Nos sentimos parte de este gran universo indo-euro-afro-americano, diverso y multicultural, que ha visto frustradas durante más de 200 años sus aspiraciones de vivir una auténtica emancipación del colonialismo y el neocolonialismo. Todavía seguimos siendo el patio trasero de las grandes potencias del mundo desarrollado, que nos mantienen enfrascados en disputas territoriales generadas por los mezquinos intereses de las oligarquías nacionales, mientras las fuerzas imperialistas hasta hoy saquean de manera inmisericorde nuestras riquezas básicas.

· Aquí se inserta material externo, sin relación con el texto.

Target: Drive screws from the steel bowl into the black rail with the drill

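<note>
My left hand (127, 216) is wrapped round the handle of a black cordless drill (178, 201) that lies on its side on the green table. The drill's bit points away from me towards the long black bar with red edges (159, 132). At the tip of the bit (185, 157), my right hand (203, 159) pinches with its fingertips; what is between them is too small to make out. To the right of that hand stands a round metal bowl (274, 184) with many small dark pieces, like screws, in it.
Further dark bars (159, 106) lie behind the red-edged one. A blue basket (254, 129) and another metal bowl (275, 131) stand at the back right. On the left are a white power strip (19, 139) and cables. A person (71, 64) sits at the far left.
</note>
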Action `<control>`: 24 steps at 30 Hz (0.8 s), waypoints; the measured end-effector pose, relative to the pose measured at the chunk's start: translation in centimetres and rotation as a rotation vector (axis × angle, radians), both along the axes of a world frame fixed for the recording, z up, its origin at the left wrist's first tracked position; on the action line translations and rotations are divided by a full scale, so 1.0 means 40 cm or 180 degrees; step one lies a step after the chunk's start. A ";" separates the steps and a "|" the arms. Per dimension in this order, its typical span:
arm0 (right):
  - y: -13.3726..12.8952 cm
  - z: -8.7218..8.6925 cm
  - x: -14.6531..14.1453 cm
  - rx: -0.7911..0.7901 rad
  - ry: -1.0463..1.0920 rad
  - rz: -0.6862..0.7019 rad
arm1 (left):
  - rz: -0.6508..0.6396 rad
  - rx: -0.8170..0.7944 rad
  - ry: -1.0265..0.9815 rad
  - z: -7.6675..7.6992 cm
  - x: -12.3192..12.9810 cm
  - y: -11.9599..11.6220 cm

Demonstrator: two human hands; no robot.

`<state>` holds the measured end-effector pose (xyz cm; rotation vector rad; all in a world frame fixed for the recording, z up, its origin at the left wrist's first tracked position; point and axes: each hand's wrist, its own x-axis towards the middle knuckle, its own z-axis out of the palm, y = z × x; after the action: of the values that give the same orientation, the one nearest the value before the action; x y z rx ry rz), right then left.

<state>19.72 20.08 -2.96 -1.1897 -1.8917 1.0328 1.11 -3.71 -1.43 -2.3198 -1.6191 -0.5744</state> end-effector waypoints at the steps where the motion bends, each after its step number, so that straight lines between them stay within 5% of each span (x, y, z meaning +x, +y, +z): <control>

El verdadero conflicto no debe plantearse nunca entre pueblos hermanos, sino con quienes los han desposeído han mercantilizado sus derechos sociales y depredado los bienes comunes, como el mar, para beneficio privado.

 

Llamamos a los gobiernos de Chile y Bolivia a dar un paso adelante en nuestras relaciones bilaterales, poniendo como eje y de cara al futuro, los problemas reales que nos aquejan, como la desigualdad, la pobreza y las carencias en educación y salud para nuestros pueblos.

 

Abramos desde ahora un diálogo en todos los niveles, en la perspectiva de encarar cualquier conflicto geopolítico en el marco de una real integración política y económica, para lograr un salto colaborativo hacia el futuro, como el que soñaron nuestros próceres de la independencia.